El Tribunal de Apelación de Lyon debe pronunciarse únicamente sobre si la responsabilidad de TUV debe estar limitada en el tiempo.
El Tribunal de Apelación de Aix-en-Provence dictó la primera sentencia sobre la indemnización definitiva de las víctimas representadas por Olivier Aumaître (2023), que fue confirmada por el Tribunal de Casación (2024).
Se han dictado otras sentencias desfavorables a TUV, en particular por el Tribunal Judicial de Nanterre (2018; 2024).
En enero de 2026, Olivier Aumaître obtuvo del Tribunal de Comercio de Toulon la primera sentencia que dictaba las indemnizaciones definitivas tras la evaluación pericial de un primer grupo de 371 víctimas TUV2.
Las indemnizaciones oscilan entre 6000 y 47 000 euros.
-
LOS RIESGOS DE LAS PRÓTESIS PIP
Desde que se destapó el escándalo, las agencias de seguridad sanitaria han recomendado la retirada preventiva de los implantes PIP certificados por TÜV RHEINLAND.
Se ha demostrado que los implantes de silicona PIP presentan una tasa de rotura seis veces superior a la normal, lo que aumenta el riesgo de contacto entre el gel industrial utilizado (menos cohesivo que el gel médico) y el cuerpo humano. A menudo, los cirujanos no pueden extraer todo el gel que se ha derramado.
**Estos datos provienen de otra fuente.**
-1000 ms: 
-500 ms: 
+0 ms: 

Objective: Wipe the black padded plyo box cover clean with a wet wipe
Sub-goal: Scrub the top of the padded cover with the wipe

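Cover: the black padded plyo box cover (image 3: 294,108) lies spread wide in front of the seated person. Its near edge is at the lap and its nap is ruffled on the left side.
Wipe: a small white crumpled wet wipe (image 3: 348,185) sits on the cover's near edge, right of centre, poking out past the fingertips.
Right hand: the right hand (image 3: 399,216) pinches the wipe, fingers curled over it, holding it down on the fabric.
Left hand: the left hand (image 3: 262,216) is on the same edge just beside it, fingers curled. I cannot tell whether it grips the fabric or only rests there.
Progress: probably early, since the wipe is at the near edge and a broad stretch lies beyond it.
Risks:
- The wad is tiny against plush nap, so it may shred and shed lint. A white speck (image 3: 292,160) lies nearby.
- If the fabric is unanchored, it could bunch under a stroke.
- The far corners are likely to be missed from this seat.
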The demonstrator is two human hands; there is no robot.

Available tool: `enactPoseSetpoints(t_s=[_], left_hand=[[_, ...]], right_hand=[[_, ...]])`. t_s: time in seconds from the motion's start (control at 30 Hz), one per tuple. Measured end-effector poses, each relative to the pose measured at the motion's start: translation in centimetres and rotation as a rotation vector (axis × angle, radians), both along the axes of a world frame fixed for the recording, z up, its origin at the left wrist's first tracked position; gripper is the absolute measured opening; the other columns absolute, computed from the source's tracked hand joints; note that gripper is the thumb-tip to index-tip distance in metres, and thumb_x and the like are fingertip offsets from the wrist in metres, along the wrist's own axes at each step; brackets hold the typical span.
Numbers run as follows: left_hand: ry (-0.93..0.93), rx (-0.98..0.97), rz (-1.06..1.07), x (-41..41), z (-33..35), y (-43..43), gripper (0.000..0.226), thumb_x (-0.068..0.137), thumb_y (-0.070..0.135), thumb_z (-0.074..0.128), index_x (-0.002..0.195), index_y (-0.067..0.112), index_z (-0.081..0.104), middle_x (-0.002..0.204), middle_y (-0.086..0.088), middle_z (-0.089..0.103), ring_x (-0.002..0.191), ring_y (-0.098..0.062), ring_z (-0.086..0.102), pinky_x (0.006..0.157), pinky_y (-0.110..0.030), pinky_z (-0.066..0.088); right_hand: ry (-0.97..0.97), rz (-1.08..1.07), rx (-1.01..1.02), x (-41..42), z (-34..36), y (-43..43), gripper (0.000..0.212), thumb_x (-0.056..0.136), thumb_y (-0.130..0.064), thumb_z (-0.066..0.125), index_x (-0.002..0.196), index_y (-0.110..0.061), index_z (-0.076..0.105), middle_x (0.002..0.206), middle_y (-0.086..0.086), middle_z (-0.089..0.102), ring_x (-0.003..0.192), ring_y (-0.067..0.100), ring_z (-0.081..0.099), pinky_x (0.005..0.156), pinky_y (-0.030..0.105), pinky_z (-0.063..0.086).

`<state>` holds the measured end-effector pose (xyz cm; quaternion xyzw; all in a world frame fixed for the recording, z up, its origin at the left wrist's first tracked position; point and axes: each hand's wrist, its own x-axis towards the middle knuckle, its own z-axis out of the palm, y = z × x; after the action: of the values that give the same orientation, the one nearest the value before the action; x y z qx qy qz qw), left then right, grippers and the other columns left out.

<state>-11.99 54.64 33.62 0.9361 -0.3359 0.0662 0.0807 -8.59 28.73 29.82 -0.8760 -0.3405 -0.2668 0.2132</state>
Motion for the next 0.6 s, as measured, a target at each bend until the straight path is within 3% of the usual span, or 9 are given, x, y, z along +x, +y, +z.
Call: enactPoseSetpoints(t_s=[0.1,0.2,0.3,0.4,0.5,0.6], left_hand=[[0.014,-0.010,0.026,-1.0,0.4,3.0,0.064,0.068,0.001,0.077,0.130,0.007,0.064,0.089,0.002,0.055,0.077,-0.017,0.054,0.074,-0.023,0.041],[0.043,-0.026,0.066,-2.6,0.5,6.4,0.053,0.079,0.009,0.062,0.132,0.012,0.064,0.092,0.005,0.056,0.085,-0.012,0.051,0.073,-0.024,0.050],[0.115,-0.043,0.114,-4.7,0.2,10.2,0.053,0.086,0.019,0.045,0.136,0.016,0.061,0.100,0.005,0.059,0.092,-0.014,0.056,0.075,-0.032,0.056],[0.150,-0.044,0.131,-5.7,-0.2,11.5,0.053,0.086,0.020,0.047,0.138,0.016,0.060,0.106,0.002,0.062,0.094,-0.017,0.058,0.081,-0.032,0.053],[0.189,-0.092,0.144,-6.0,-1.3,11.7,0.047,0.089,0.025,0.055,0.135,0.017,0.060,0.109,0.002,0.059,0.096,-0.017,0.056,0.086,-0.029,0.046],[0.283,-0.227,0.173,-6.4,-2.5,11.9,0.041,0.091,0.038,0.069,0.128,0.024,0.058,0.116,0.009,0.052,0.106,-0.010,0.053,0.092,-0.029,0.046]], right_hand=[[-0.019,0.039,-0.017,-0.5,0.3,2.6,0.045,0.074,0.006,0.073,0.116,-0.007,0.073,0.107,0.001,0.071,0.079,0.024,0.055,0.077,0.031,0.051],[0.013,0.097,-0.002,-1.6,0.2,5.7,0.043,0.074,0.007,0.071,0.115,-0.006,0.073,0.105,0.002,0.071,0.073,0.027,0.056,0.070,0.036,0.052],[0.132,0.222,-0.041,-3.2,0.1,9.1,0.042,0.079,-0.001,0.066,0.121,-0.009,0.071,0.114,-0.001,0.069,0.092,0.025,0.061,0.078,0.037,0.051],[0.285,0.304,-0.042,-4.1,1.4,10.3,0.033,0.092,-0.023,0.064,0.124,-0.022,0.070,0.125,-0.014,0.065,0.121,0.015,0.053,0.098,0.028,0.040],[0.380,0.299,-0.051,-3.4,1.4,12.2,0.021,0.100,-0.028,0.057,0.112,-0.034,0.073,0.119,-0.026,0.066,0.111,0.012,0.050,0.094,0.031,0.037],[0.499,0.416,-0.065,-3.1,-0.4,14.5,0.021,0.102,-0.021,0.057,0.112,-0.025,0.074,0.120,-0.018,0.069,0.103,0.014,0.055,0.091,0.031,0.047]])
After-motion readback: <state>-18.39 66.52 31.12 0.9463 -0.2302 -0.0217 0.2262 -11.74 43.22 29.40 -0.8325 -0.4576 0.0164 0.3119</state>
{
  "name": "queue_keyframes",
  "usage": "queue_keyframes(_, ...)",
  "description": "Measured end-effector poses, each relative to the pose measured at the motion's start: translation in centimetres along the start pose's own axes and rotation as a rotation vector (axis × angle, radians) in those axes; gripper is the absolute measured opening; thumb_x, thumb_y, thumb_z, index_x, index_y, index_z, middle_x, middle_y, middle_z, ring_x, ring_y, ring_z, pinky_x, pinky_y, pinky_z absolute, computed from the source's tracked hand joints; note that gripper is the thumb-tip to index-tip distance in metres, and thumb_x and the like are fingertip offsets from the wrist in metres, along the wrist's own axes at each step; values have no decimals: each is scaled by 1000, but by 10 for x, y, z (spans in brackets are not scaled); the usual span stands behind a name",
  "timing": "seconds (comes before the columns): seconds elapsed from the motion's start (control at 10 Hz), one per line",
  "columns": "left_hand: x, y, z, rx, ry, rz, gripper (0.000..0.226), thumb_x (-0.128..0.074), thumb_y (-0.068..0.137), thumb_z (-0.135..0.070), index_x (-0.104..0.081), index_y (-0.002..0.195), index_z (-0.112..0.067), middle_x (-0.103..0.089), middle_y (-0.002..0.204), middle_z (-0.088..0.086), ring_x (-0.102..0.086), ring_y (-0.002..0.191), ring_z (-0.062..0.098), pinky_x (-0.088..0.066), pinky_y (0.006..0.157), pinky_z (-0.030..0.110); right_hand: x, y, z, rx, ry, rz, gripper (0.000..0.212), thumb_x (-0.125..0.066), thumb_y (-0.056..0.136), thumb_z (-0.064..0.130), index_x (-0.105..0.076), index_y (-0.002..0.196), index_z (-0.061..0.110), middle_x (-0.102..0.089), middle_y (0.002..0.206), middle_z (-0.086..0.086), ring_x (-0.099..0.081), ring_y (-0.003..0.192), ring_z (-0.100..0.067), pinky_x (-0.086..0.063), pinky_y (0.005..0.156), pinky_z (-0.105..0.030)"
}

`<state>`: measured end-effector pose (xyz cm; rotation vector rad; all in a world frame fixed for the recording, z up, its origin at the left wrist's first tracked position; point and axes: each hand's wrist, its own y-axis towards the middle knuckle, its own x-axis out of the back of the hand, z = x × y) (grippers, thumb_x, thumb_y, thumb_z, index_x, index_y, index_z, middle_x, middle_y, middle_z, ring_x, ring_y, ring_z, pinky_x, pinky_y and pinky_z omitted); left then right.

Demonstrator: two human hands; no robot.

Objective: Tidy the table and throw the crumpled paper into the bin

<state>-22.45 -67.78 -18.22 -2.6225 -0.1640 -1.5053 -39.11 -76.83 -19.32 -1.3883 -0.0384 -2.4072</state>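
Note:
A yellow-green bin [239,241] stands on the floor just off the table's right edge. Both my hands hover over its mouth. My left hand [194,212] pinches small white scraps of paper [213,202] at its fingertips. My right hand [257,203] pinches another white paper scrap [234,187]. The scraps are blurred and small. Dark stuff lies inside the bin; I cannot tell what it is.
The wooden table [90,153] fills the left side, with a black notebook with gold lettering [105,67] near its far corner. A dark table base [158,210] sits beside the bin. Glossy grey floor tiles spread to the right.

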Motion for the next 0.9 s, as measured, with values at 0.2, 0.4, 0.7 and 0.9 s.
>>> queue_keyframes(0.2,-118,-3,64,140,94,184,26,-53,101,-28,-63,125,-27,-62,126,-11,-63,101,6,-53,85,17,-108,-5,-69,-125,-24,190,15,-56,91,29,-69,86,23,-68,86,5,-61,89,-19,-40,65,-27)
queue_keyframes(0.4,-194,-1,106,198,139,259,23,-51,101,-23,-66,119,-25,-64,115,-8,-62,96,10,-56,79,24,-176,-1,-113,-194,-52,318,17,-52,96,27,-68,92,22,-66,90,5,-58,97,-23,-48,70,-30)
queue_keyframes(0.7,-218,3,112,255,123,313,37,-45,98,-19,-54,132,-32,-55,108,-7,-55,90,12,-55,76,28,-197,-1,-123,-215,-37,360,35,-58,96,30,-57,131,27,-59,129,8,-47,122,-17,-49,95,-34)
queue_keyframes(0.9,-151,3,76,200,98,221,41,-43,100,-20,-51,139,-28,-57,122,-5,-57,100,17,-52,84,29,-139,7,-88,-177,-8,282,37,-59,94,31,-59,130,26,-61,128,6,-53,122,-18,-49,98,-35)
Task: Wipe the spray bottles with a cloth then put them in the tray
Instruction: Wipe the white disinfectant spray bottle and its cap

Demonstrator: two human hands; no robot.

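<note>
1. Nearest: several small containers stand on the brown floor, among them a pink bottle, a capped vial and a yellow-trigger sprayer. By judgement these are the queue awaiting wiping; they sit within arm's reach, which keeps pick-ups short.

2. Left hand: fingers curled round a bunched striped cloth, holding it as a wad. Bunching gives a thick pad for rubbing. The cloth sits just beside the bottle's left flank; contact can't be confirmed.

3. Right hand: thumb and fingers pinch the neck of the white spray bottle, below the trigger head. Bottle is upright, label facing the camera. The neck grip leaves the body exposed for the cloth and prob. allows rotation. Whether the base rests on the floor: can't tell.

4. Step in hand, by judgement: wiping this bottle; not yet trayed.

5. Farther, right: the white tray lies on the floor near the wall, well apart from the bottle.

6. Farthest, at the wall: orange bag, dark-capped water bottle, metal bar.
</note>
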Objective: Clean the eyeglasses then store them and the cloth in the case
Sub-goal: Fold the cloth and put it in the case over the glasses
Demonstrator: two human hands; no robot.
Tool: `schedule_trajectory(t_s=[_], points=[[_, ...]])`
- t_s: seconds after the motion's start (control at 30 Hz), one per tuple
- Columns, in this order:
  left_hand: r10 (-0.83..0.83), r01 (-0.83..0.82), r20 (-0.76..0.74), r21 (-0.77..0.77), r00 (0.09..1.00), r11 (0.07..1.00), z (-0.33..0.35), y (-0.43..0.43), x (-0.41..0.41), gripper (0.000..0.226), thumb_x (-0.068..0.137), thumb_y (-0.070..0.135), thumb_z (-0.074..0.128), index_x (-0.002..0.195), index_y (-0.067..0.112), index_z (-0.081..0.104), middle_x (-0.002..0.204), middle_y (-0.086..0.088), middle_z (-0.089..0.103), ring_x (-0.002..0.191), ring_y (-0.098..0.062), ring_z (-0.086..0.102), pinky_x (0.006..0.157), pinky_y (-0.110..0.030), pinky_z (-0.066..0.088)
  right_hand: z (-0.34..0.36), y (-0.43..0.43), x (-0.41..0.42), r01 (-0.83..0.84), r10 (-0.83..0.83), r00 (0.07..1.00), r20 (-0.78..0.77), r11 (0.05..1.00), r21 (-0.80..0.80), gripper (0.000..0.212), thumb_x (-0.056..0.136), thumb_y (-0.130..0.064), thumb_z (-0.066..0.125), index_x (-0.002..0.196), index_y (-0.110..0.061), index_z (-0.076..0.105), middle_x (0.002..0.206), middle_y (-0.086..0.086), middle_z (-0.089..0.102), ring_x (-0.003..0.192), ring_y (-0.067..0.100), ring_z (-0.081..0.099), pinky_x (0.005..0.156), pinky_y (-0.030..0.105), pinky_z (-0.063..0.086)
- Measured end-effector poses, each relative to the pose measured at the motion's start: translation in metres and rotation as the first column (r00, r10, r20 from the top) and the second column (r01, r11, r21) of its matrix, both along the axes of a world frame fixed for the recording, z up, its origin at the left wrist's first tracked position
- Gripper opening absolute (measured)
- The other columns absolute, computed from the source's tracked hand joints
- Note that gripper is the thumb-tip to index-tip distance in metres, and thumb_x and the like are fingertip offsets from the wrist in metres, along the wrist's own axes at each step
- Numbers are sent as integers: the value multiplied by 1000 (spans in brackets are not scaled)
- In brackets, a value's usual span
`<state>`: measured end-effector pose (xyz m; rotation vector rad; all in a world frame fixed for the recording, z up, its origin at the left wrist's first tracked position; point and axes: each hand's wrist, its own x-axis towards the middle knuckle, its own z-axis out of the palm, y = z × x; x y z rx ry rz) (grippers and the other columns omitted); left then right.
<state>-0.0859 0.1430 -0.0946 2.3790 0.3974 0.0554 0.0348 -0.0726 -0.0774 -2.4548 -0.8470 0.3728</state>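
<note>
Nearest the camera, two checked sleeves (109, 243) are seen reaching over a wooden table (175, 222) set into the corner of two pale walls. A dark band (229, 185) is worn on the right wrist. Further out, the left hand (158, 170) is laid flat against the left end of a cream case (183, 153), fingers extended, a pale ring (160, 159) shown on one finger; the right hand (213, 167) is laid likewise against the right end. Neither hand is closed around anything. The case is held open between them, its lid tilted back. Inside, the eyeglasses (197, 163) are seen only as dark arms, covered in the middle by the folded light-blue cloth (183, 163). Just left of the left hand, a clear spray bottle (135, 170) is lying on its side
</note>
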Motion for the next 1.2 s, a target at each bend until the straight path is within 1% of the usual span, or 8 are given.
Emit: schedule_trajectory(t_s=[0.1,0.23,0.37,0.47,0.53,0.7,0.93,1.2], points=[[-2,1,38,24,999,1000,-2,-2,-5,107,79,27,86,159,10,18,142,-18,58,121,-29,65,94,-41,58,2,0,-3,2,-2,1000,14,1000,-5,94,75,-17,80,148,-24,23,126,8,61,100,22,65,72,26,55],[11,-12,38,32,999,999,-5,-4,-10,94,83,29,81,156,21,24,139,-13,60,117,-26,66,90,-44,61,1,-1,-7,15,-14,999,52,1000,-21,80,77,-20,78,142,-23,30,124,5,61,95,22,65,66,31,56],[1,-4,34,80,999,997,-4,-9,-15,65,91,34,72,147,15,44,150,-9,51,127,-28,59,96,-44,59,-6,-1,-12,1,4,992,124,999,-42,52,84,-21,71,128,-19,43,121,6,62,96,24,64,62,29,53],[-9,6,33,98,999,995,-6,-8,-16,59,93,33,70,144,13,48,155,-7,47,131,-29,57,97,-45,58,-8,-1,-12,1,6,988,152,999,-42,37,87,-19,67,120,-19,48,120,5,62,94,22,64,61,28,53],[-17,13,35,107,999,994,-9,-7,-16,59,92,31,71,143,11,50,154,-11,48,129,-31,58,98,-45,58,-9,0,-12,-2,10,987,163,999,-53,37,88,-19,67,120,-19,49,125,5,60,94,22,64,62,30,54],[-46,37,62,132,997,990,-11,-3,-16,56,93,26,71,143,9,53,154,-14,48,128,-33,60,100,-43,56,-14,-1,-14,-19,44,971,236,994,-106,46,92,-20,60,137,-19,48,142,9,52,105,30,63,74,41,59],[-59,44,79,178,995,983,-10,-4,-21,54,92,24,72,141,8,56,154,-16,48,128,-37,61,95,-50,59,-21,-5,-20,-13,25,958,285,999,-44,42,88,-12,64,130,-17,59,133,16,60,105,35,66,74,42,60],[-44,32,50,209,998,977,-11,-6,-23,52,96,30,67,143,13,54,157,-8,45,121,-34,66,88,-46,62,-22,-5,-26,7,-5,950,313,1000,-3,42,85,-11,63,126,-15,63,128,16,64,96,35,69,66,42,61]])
Además, la silicona puede extenderse por los tejidos, incluso sin que se produzca una rotura: las envolturas PIP suelen ser porosas, lo que permite que el gel adulterado se filtre.
Se han encontrado diversos componentes en los implantes analizados, entre ellos Baysilone (aditivo para combustibles), Silopren y Rhodorsil, todos ellos productos tóxicos.
Se han registrado numerosos casos de inflamación de los ganglios linfáticos. A menudo requieren intervenciones quirúrgicas importantes, ya que suele ser necesario extirpar los ganglios linfáticos.
Además, se observan complicaciones cada vez más graves. La silicona industrial migra al organismo, en particular a través del sistema linfático, y puede afectar a diferentes órganos. En algunos casos, esto puede provocar insuficiencia pulmonar o intestinal.
Las pacientes portadoras de prótesis PIP suelen sufrir una multitud de síntomas y complicaciones. Casi todas las pacientes PIP han sufrido ansiedad aguda relacionada con el uso de prótesis cuyos efectos se desconocen. Las consecuencias también afectan a sus hijos, ya que muchas de ellas han tenido que renunciar a la lactancia materna debido a los riesgos potenciales para sus bebés.
Los implantes mamarios de silicona pueden provocar un tipo de cáncer poco frecuente: el linfoma anaplásico de células grandes (ALCL) o BI-ACL (Breast Implant-Associated Anaplastic Large Cell Lymphoma).
Cabe destacar que, hasta la fecha, no se ha realizado ningún estudio epidemiológico sobre las mujeres portadoras de implantes PIP. Por lo tanto, la lista de complicaciones podría alargarse.
Muchas víctimas han sustituido sus implantes PIP por implantes de la marca Allergan, que a su vez ha sido objeto de un nuevo escándalo sanitario.